Jumlah saham yang dilepas Axiata itu setara 4,76 persen saham LINK. Dengan demikian, Perseroan meraup dana Rp 413,7 miliar dari penjualan saham LINK.

Setelah transaksi, Axiata memiliki 2.023.087.504 saham LINK atau setara 70,66 persen. Sebelumnya Axiata genggam 2.159.290.763 atau 75,42 persen saham LINK.

 

 

Proses Akuisisi Sebelumnya

Pejalan kaki melintas dekat layar pergerakan Indeks Harga Saham Gabungan (IHSG) di kawasan Jakarta, Senin (13/1/2020). IHSG sore ini ditutup di zona hijau pada level 6.296 naik 21,62 poin atau 0,34 persen. (Liputan6.com/Angga Yuniar)

Sebelumnya, PT XL Axiata Tbk (EXCL) menyelesaikan pengambilalihan atau akuisisi saham PT Link Net Tbk (LINK) pada Rabu, 22 Juni 2022.

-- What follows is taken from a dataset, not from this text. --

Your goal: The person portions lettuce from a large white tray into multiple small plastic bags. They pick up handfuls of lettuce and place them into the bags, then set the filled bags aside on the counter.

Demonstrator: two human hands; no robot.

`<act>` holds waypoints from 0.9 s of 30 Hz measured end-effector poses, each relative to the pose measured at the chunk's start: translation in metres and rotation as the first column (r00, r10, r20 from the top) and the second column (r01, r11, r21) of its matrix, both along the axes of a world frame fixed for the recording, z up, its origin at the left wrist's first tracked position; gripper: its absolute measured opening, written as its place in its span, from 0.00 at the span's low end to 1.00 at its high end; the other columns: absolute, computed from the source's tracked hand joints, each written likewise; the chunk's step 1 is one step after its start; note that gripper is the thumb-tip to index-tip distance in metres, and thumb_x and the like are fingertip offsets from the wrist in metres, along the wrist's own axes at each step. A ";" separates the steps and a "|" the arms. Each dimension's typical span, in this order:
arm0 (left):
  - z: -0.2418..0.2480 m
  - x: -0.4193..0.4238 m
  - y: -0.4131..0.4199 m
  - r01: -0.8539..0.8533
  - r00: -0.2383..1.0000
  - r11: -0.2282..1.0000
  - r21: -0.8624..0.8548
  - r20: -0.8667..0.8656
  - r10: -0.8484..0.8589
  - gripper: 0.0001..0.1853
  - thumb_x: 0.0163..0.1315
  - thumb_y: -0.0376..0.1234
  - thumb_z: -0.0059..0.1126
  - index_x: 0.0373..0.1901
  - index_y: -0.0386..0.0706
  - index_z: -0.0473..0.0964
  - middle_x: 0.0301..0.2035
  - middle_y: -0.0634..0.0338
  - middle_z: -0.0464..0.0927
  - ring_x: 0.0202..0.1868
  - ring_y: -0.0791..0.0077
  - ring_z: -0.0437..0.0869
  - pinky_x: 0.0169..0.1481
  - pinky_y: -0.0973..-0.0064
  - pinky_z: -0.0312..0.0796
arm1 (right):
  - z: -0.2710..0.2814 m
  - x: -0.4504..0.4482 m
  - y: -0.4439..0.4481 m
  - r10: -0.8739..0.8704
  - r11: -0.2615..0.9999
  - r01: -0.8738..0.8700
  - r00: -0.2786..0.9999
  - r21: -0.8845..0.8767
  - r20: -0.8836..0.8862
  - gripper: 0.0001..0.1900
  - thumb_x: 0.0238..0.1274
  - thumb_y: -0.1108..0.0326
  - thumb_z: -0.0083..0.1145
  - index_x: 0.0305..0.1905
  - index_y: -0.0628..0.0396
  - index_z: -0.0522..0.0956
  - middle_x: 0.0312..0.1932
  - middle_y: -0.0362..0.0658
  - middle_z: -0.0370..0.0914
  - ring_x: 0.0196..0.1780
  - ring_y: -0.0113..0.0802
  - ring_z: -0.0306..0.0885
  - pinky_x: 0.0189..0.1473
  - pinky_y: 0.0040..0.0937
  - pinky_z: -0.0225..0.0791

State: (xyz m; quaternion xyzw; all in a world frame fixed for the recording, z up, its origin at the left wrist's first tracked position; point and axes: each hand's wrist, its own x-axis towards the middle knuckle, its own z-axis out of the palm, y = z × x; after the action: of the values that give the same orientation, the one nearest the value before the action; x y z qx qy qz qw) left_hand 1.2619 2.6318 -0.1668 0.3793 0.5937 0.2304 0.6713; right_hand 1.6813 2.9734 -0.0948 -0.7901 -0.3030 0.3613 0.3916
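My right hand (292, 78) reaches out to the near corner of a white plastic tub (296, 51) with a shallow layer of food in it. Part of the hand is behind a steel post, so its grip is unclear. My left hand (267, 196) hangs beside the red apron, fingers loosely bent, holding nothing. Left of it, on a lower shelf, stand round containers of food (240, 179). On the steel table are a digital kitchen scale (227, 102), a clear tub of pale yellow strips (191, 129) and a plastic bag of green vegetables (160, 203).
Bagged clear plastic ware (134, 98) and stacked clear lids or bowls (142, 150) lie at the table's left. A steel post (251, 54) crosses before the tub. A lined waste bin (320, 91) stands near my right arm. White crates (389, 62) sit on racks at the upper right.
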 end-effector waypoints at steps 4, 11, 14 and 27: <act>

Mengutip keterbukaan informasi ke Bursa Efek Indonesia (BEI), XL membeli 550.316.196 saham atau setara 20 persen kepemilikan non kendali di Link Net dengan harga Rp 4.800 per saham.

Pembelian saham itu dari Asia Link Dewa Pte Ltd. Nilai transaksi pembelian saham itu sekitar Rp 2,6 triliun.Adapun status kepemilikan saham langsung.Ia menyebutkan, perseroan telah menyelesaikan transaksi pada 22 Juni 2022.

"Tujuan dari transaksi investasi demi memberikan nilai positif bagi seluruh pemegang saham, manajemen, dan karyawan juga memberi manfaat terhadap industri telekomunikasi di Indonesia secara lebih luas," tulis Sekretaris Perusahaan PT XL Axiata Tbk, Ranty Astari Rachman.